Попаданец в последний момент ухитрился прыгнуть спиной вперед на повозку, заскочив задом на побитую пулями телегу. Краем глаза успел схватить юркнувшую под ту же телегу приметную рубашку покойного Шредингера, тут же о слуге думать стало некогда, только и успел пнуть сапогом в оскаленную рожу, самую ближайшую и накинувшихся на него цветастых вояк, ответно словил больнючий удар в грудь чем-то остро-колючим, отмахнулся по бритой башке горячими стволами ружья, получил по зазвеневшему шлему и тут же чем-то тяжелым по ляжке, туловищем дернулся дальше, отползая и отбрыкиваясь ногами от лезущих следом. Помогли свои, выдернули с телеги, как морковку с грядки.
Залязгали сабли - рубились теперь через телегу, стало где размахнуться и паре этих странных татар, метнувшихся следом, досталось в несколько лезвий - чуточку у московитов сабли оказались длиннее, чем у пришлых, да и были у ярких в руках странные сабелюки - выгнутые лезвиями внутрь. Походя вспомнил - ятаганы называются. Тут же забыл, потому как не до того стало.
Не пойми откуда - со спины грохнул нестройный залп самопалов и стоявшие рядом стрельцы в меру своих оставшихся сил ломанулись на ту сторону, пока врага пулями посекло и чуточку враг растерялся, потеряв многих своих. Оглянулся. Прям картинка - последние солдаты Урфина Джюса, только одеты в стрелецкую грязную рванину и замотаны окровавленными тряпками. Все, кто из раненых еще мог пальнуть из мушкетов и аркебуз - стояли колченогой поломанной изгородью, вторая линия защиты, она же - последняя. И не только пищали оперли на подставки, а и сами с какими-то подпорками и самодельными костылями были, офигеть картинка.
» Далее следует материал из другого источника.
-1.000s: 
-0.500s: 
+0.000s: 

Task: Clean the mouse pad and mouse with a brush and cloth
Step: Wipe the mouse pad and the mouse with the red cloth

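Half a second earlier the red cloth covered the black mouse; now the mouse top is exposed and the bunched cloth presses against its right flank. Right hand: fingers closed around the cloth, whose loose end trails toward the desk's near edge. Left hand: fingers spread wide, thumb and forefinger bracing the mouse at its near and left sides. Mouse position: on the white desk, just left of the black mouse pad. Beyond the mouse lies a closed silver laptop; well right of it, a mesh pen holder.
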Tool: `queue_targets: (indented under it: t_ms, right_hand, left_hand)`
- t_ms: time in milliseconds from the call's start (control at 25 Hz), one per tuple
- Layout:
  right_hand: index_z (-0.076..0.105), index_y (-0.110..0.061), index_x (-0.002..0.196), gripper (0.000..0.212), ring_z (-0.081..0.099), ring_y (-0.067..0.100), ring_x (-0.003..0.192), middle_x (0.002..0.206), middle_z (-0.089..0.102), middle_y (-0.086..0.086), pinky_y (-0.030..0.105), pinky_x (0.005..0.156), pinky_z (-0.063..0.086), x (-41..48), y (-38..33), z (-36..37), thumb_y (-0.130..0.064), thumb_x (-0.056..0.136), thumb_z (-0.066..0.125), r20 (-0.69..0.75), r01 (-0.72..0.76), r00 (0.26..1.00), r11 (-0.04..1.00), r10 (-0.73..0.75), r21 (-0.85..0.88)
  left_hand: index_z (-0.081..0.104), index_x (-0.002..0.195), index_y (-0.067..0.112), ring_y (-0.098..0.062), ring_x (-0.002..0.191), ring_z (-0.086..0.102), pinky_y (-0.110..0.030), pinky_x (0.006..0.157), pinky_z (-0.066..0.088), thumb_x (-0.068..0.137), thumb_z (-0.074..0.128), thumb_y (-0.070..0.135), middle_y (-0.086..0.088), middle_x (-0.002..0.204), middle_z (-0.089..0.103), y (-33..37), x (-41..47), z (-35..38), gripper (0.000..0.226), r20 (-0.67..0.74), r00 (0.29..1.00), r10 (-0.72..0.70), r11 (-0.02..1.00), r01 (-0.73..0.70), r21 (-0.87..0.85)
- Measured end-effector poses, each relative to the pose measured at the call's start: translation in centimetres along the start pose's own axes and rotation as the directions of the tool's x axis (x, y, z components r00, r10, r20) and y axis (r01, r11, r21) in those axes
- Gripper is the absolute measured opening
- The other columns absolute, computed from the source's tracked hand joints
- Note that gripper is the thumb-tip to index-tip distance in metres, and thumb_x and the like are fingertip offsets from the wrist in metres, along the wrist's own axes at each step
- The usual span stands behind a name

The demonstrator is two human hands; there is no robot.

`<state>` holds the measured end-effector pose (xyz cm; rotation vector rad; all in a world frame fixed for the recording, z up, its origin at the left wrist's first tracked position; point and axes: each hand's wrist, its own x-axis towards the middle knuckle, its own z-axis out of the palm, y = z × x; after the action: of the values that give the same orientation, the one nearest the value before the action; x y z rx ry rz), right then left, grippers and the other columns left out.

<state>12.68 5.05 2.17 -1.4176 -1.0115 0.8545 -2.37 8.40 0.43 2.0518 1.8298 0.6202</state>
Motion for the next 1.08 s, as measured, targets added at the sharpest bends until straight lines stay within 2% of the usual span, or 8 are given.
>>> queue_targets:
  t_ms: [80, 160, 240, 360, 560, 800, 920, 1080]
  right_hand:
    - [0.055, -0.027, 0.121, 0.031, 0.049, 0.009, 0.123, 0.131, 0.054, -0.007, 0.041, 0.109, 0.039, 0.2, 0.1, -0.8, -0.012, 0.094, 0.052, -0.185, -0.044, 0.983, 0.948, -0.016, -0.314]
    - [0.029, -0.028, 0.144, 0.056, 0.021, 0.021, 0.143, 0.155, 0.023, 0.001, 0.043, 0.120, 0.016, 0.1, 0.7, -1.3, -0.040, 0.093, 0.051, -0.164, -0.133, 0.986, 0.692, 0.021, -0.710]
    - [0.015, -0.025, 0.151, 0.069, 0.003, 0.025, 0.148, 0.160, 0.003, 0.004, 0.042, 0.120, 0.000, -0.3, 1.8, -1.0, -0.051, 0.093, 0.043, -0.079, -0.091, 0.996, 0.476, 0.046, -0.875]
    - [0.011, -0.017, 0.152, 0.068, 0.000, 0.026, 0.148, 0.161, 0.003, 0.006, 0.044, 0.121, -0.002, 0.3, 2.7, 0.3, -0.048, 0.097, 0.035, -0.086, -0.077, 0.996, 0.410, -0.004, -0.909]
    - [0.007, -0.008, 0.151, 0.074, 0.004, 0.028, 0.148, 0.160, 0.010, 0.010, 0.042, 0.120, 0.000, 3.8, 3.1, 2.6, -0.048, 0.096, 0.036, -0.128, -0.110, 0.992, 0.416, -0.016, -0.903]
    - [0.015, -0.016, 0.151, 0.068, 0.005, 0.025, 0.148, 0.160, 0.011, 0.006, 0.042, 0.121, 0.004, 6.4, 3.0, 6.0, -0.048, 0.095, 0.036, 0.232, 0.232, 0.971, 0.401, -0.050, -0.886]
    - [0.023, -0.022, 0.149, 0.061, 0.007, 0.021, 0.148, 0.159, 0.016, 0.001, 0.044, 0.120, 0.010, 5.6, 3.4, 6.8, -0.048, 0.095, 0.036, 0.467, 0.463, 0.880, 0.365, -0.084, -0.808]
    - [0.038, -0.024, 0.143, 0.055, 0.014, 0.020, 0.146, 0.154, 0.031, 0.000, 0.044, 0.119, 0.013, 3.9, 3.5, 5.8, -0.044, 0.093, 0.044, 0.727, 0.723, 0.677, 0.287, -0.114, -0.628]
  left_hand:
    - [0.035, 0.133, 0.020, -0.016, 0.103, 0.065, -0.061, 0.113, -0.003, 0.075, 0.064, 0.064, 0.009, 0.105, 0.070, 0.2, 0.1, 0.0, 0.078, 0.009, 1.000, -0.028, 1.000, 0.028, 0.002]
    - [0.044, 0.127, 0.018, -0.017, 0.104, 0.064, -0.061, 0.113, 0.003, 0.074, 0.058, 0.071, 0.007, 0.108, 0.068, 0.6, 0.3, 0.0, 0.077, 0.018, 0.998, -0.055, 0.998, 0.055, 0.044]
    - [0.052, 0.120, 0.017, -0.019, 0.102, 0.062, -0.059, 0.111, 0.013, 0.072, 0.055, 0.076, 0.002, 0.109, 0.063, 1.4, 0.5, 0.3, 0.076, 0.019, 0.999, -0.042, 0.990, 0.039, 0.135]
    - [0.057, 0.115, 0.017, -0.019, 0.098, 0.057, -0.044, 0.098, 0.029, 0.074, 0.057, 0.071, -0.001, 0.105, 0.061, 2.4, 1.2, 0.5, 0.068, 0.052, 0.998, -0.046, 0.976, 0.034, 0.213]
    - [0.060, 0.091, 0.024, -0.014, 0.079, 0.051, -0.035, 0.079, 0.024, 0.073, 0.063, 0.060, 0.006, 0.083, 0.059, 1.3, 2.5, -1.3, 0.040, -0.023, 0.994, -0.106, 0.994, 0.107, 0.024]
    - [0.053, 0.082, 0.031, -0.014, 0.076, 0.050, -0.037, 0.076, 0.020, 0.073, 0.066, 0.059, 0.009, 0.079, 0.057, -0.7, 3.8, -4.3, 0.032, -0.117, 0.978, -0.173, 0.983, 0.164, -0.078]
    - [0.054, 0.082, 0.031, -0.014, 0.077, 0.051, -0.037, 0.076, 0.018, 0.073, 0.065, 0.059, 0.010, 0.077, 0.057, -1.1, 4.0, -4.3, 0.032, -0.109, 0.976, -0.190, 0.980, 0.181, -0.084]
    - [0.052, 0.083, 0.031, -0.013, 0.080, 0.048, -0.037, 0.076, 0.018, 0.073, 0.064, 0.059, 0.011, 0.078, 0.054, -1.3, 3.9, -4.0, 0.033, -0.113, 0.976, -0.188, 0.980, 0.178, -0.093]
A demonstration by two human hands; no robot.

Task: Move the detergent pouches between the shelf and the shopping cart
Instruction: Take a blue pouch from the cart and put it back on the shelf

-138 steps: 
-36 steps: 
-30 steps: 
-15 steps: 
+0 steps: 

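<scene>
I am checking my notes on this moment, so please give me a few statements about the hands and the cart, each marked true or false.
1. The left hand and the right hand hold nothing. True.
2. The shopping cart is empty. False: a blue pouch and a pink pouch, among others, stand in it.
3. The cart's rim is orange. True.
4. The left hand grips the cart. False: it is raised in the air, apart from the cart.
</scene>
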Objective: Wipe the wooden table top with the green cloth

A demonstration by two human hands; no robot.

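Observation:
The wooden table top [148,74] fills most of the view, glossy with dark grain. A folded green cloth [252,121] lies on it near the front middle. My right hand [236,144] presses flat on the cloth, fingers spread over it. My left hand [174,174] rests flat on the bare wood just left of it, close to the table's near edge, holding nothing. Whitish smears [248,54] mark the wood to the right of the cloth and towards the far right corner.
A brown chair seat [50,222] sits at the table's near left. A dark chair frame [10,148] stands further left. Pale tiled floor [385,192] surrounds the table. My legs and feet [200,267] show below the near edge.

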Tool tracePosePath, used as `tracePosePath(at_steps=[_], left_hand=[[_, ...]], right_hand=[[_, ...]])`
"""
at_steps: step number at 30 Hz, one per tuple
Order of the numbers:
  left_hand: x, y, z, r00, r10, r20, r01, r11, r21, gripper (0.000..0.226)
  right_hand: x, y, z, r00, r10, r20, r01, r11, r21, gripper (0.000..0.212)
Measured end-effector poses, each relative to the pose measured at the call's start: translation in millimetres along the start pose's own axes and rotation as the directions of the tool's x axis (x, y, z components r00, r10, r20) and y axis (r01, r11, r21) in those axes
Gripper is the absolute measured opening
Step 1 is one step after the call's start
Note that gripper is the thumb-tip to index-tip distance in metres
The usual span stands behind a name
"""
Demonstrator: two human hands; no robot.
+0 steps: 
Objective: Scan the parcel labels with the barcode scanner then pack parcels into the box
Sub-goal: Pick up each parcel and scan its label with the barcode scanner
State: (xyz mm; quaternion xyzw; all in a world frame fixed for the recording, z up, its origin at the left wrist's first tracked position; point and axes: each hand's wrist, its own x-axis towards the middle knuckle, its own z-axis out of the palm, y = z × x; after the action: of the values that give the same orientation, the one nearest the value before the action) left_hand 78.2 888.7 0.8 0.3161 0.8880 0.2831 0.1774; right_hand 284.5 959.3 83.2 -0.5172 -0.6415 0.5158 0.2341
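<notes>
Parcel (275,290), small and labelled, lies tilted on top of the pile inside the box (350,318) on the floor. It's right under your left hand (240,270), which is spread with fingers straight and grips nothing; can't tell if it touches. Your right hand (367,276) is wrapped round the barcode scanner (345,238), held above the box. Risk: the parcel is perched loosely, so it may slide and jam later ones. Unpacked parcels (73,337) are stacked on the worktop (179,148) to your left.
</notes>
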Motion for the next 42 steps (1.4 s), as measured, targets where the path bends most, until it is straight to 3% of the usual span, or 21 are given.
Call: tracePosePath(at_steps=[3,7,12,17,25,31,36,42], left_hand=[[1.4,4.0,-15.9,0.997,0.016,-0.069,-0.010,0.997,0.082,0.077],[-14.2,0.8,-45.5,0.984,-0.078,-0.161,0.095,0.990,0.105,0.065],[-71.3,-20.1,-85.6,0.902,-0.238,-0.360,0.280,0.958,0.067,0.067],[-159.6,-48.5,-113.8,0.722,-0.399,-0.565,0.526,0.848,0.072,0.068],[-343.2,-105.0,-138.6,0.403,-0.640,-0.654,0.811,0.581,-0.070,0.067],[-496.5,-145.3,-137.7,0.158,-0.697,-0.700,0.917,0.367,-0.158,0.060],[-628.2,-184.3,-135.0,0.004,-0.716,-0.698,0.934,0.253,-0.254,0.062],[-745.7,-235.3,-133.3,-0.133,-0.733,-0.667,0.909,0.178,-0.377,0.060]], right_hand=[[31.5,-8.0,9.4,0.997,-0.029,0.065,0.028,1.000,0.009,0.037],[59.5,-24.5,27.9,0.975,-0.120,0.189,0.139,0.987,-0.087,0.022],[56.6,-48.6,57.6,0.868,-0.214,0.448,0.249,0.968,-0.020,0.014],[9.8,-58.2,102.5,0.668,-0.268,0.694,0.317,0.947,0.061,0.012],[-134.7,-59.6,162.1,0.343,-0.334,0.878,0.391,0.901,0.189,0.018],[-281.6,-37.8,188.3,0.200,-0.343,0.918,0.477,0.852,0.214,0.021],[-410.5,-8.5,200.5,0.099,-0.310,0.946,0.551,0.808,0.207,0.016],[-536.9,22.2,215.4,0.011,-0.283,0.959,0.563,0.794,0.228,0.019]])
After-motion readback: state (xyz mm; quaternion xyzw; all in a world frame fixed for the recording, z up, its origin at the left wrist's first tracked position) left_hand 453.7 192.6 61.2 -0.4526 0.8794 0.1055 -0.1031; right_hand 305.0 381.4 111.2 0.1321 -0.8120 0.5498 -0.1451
А кто мог рубиться - как раз сейчас атаковали со всей злобой и яростью, какая еще осталась у обессиленных, измученных жарой и жаждой людей. И закрыли врага спинами, мелькая в дыму и поднятой топочущими ногами пылище. Кряхтя и по старчески опираясь на ружье, словно на посох, влез на телегу, зададанил поверх голов стрельцов и немцев - пришлые уже порастеряли в сутолоке свои странные шапки, бликовали бритыми башками, оставалось только надеяться, что по своим прилетит меньше, чем по врагам. Но отличать было просто - свои грязные, запыленные, закопченные, тусклые, а враги - свеженькие и чистенькие, словно манекены с витрины какого-то диковинного магазина восточных креативов.